*Task instructions*.
Please give back, exactly as written, the lines from the line with "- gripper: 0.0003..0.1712" to the line with "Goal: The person" in the listing below, leaving out all pictures.

*Recorded data*.
|---|

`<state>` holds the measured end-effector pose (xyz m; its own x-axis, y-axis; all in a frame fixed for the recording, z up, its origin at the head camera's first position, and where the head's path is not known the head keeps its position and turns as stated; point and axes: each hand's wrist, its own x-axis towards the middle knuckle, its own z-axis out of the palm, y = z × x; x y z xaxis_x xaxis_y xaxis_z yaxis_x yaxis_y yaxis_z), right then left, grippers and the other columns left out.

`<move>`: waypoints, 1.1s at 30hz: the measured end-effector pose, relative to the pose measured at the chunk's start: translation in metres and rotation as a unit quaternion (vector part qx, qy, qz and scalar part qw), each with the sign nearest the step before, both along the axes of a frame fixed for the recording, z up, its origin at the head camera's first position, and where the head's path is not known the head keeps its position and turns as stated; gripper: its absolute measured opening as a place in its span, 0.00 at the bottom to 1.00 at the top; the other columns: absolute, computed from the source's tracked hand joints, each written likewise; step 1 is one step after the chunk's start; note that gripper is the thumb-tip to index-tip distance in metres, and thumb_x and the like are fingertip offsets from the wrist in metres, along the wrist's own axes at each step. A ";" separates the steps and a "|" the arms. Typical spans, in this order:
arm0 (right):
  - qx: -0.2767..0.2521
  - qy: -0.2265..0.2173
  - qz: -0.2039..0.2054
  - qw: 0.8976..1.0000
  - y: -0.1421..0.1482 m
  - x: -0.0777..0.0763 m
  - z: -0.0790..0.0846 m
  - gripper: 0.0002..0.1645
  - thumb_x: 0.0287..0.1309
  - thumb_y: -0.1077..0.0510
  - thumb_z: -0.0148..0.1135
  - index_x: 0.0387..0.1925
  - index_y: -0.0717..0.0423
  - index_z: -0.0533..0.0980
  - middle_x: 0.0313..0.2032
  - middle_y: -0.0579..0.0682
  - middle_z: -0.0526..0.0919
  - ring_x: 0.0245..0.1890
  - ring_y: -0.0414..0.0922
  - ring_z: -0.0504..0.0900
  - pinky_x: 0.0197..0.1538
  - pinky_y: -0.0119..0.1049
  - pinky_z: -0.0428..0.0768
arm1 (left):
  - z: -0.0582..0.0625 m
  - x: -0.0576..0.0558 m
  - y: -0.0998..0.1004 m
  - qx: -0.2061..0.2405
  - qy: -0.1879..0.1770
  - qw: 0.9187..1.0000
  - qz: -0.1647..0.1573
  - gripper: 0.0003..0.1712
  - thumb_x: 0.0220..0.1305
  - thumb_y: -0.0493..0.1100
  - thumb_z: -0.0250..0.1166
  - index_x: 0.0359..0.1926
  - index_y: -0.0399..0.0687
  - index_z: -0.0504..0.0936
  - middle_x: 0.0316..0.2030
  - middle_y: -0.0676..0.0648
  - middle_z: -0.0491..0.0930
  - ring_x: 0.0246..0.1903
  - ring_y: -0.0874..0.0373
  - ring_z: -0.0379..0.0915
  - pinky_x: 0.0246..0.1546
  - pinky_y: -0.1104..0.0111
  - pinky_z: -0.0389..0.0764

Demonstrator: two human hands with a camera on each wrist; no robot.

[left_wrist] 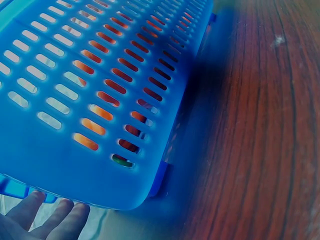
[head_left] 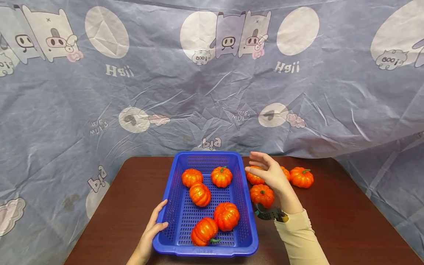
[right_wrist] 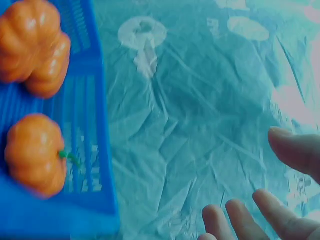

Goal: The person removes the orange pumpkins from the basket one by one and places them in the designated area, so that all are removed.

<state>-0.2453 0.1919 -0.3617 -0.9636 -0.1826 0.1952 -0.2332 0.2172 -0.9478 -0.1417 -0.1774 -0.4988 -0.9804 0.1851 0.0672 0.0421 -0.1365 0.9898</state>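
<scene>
A blue plastic basket [head_left: 207, 250] with slotted walls holds several small orange pumpkins [head_left: 226, 216]. My left hand [head_left: 149, 232] touches the basket's left rim with its fingers spread; in the left wrist view its fingertips [left_wrist: 75, 220] meet the rim beside the slotted wall. Right of the basket, my right hand [head_left: 273, 175] is raised near more pumpkins [head_left: 262, 195], and partly covers some of them. Its thumb and fingers are apart with nothing between them, as the right wrist view also shows the hand [right_wrist: 280, 200] beside the basket [right_wrist: 107, 150].
The basket and pumpkins stand on a dark brown wooden table [head_left: 347, 221]. Another loose pumpkin [head_left: 301, 177] lies toward the table's back right. A grey-blue cloth [head_left: 212, 92] with cartoon prints hangs behind the table. Some black gear [head_left: 268, 213] sits at my right wrist.
</scene>
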 end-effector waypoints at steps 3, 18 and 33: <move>0.002 0.000 0.009 1.000 -0.013 -0.002 0.005 0.37 0.53 0.59 0.67 0.64 0.61 0.64 0.60 0.61 0.68 0.57 0.56 0.71 0.51 0.35 0.74 | 0.000 0.001 0.000 0.005 -0.002 1.000 -0.001 0.36 0.63 0.35 0.46 0.71 0.55 0.50 0.66 0.37 0.50 0.60 0.38 0.52 0.52 0.54 0.68; -0.023 -0.011 0.079 0.997 -0.074 -0.012 0.007 0.34 0.51 0.64 0.67 0.60 0.63 0.67 0.57 0.62 0.72 0.55 0.58 0.73 0.53 0.44 0.74 | 0.000 0.000 0.000 0.010 -0.004 1.000 -0.005 0.36 0.64 0.35 0.46 0.71 0.55 0.50 0.66 0.37 0.50 0.60 0.40 0.54 0.52 0.54 0.68; 0.023 -0.034 0.126 0.991 -0.117 -0.020 -0.024 0.30 0.50 0.60 0.67 0.56 0.63 0.71 0.54 0.62 0.75 0.54 0.60 0.73 0.54 0.47 0.73 | 0.001 0.001 0.000 0.014 0.001 1.000 -0.013 0.36 0.64 0.35 0.46 0.72 0.55 0.49 0.66 0.36 0.50 0.61 0.38 0.52 0.53 0.52 0.67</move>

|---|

*Task output*.
  - gripper: 0.0003..0.1712
  - thumb_x: 0.0220..0.1305
  - thumb_y: -0.0493..0.1100
  - thumb_z: -0.0250..0.1166
  - index_x: 0.0359..0.1926
  - index_y: -0.0399..0.0687
  - index_z: -0.0504..0.0936
  - middle_x: 0.0316..0.2030
  - middle_y: -0.0676..0.0648
  - middle_z: -0.0491..0.0930
  - ring_x: 0.0246..0.1903
  - ring_y: -0.0874..0.0373
  - ring_z: -0.0379..0.0915
  - pinky_x: 0.0246..0.1546
  - pinky_y: -0.1104..0.0111
  - pinky_z: -0.0389..0.0764

Demonstrator: two human hands with a camera on each wrist; no robot.

[left_wrist] 
[head_left] 
[right_wrist] 

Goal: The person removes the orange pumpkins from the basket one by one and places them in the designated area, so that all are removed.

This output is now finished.